● WHAT IS BEING ASKED
Find every line below where the word "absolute" occurs, then give how many you found and nothing else.

● SUPPLIED INFORMATION
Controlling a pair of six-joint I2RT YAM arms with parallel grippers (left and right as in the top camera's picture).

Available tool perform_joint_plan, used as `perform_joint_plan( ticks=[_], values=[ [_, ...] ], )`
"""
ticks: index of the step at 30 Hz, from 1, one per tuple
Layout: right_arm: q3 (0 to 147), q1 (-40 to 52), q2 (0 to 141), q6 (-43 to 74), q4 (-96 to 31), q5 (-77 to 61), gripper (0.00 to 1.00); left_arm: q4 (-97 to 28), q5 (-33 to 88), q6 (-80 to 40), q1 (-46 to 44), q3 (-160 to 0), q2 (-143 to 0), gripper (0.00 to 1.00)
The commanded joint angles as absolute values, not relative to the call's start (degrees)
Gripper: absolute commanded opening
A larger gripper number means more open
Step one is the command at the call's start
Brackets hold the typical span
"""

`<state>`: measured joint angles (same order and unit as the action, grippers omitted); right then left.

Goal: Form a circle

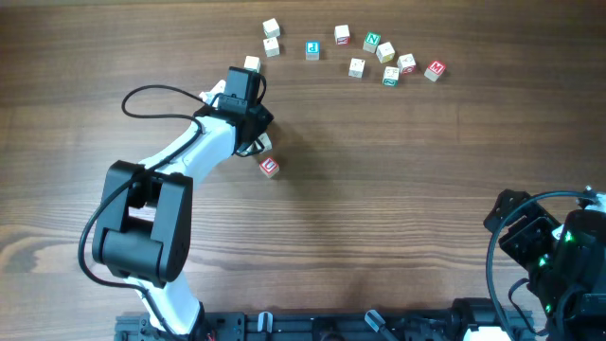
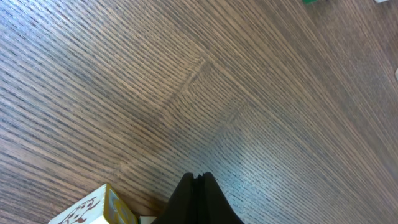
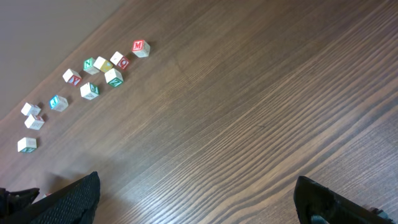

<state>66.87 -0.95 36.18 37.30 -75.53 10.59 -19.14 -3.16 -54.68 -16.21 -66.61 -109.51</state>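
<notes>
On the bench (image 1: 398, 208) we see no circle yet: the letter cubes (image 1: 356, 67) lie in a loose arc at the far side, three bunched near its right end. The left arm (image 1: 189, 152) reaches toward the arc's left end, the left jaws pressed together on nothing. The right arm (image 1: 554, 260) rests at the near corner, the right jaws spread. We fear nudging with shut jaws could spin or tip the red-printed cube (image 1: 270, 167), or the wrist could clip the pale cube (image 1: 251, 63) just beyond it.
</notes>
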Motion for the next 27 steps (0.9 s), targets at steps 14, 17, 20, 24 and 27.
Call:
perform_joint_plan(
  ticks=[14, 17, 20, 24, 27],
  values=[
    [66.9, -0.8, 35.9, 37.7, -75.3, 10.9, 1.0, -20.7, -2.4, -57.3, -16.3, -66.3, -110.3, 0.04],
    [66.9, -0.8, 35.9, 37.7, -75.3, 10.9, 1.0, -20.8, -2.4, -57.5, -16.3, -66.3, -110.2, 0.04],
    [66.9, -0.8, 35.9, 37.7, -75.3, 10.9, 1.0, -20.9, -2.1, -57.5, -16.3, -66.3, -110.1, 0.04],
    [66.9, -0.8, 35.9, 37.7, -75.3, 10.9, 1.0, -20.9, -1.3, -57.5, -16.3, -66.3, -110.1, 0.04],
    [66.9, -0.8, 35.9, 37.7, -75.3, 10.9, 1.0, -20.9, -1.1, -57.5, -16.3, -66.3, -109.9, 0.04]
  ],
)
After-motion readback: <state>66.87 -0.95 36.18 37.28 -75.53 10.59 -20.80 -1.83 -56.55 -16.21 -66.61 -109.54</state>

● ANSWER SECTION
2